Assignment
Give the listing again character for character, but drop the images.

Recorded data section start

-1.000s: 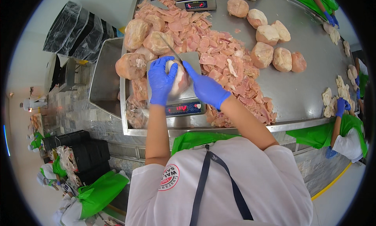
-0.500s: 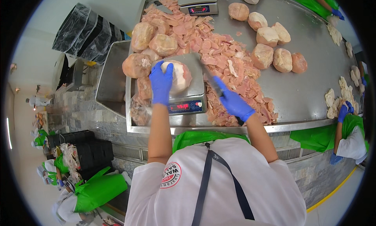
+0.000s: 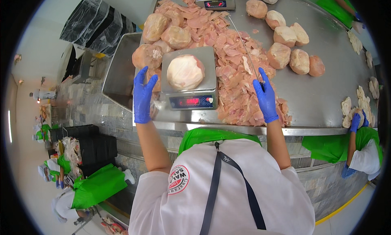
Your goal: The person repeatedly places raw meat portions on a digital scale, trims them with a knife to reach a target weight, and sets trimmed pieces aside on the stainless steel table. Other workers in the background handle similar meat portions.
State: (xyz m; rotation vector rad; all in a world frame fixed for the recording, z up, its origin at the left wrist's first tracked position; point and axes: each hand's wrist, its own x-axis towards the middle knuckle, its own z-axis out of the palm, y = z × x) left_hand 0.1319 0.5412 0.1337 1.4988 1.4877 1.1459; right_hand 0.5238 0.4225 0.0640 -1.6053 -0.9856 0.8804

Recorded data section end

Solution to this task
-1.000s: 
-0.500s: 
+0.000s: 
Your goal: The person repeatedly places raw meat portions on a digital scale, trims them with a knife to reach a target weight, and sets trimmed pieces aside on the stainless steel table. Other workers in the background handle similar meat portions.
State: (xyz m; rotation vector rad; all in a world frame fixed for the recording, z up, its origin at the left wrist's first tracked position; point and axes: each hand's wrist, its own x-axis towards the middle knuckle, its own z-axis out of the palm, y = z × x) left_hand 0.1319 0.5412 0.1337 1.4988 1.4877 1.1459; right_hand 0.5238 0.4225 0.0640 -1.6053 -0.9856 0.8804

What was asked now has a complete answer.